Aansluiting op diverse nationale en provinciale opgaven

  • 21. ZH-Programma Landelijk Gebied (ZH-PLG). Binnen de provinciale opgave ZH-PLG7 is de Zuid-Hollandse Delta – inclusief het eiland van Dordt en het eiland IJsselmonde – een kerngebied. De landbouwsector speelt een belangrijke rol bij het behalen van de doelen op het gebied van natuur, stikstof, water en klimaat. Maar de landbouwtransitie is breder. Naast het behalen van de ZH-PLG-doelen gaat het ook om innovatie, toekomstbestendige bedrijfsvoering en aanpakken van sociaaleconomische problemen die samenhangen met de landsbouwtransitie.

  • 22. Deltaprogramma. Doel van het Deltaprogramma8 is dat Nederland in 2050 klimaatbestendig en waterrobuust ingericht moet zijn. Thema’s binnen het Deltaprogramma zijn waterveiligheid, zoetwater en ruimtelijke adaptatie. De uitwerking van deze thema’s vindt gebiedsgericht plaats.

  • 23. GALA/IZA. Binnen het Gezond en Actief Leven Akkoord (GALA)9 wordt ingezet op het stimuleren van gezondheid, sport en bewegen en het versterken van de sociale basis. Een voorbeeld is de inzet op bewegen in de fysieke omgeving en het opzetten van een preventieve infrastructuur voor een gezond leven in de wijken en dorpen en vitaal ouder worden. Bij het Integraal Zorgakkoord (IZA)10 wordt ook ingezet op preventie en ligt de focus op de zorgtransformatie.
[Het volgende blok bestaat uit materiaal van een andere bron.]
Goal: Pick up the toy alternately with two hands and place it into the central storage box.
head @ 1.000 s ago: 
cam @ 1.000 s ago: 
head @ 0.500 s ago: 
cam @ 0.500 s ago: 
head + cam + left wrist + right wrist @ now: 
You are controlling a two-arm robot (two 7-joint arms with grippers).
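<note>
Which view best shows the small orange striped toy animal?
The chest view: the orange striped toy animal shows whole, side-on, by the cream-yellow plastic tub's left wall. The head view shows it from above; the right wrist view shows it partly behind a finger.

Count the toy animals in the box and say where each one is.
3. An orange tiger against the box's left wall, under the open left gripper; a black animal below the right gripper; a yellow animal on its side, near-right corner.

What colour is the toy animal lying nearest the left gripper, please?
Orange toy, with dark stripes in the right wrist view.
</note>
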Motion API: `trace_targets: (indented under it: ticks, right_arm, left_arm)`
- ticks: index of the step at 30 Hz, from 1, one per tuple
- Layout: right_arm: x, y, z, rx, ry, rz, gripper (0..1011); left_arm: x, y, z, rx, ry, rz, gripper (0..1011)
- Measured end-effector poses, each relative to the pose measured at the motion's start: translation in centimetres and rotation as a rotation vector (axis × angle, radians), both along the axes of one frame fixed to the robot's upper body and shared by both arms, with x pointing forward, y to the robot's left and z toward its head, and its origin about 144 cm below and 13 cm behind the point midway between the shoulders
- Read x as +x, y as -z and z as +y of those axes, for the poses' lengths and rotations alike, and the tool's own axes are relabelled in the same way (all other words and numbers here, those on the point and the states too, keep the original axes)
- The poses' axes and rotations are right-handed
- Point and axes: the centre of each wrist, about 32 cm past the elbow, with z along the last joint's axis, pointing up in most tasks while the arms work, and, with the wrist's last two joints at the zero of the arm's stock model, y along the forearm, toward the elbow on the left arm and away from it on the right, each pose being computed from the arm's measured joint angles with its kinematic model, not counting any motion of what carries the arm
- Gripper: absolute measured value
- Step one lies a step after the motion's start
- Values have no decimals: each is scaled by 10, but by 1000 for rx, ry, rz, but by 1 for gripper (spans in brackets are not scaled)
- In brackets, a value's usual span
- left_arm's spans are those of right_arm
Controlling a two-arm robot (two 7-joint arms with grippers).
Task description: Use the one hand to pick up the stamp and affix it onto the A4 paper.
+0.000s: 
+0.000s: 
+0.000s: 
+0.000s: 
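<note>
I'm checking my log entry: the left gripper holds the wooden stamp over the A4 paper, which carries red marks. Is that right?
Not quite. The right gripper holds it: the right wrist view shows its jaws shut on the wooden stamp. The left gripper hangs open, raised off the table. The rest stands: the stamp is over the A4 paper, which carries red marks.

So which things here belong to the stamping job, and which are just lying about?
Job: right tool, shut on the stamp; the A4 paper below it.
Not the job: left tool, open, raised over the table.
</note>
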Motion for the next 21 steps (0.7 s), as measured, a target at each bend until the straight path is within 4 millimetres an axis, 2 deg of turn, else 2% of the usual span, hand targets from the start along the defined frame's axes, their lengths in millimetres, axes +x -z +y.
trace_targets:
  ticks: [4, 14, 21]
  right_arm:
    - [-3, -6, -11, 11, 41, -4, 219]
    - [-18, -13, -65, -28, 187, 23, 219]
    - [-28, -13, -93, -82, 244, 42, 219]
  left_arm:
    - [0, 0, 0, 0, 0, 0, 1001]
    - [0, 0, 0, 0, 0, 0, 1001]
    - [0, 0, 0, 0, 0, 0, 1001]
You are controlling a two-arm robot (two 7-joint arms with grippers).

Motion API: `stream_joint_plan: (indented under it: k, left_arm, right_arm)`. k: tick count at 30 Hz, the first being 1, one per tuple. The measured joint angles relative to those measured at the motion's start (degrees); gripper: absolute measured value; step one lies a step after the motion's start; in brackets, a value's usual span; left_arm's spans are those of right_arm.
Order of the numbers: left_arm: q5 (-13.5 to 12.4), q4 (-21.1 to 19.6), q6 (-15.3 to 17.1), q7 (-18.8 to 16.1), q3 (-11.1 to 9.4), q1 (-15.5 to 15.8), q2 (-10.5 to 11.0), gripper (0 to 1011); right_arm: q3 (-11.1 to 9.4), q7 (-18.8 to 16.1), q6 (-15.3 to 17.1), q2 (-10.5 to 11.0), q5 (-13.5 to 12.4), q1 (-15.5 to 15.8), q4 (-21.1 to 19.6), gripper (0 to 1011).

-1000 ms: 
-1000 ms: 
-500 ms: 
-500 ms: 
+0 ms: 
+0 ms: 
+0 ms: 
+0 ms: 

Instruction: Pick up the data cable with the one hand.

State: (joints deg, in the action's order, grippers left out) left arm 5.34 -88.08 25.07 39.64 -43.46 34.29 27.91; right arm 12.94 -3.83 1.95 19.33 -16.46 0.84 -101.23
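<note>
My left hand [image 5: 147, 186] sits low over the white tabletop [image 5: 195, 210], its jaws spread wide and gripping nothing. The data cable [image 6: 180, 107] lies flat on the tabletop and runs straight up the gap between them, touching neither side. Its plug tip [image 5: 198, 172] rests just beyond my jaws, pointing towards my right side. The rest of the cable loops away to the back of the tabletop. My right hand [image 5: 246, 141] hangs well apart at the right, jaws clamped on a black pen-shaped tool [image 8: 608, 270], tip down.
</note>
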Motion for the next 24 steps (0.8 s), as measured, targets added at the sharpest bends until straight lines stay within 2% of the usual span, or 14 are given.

Inzet op toegankelijkheid, de kwaliteit en betaalbaarheid van zorg in de wijken en dorpen.

  • 24. LEADER-ZHE11: een Europees subsidieprogramma, gericht op samenwerking en ontwikkeling van plattelandsgebieden. De doelstellingen van Leader ZHE en de Regio Deal Zuid-Hollandse Delta II komen deels overeen. Er is nauwe afstemming met Leader-ZHE om kansrijke voorstellen zo goed mogelijk te faciliteren.

  • 25. Nationaal Klimaatakkoord12 en Nationaal Klimaat Platform13: versnellen naar een economie en samenleving zonder uitstoot van broeikasgassen.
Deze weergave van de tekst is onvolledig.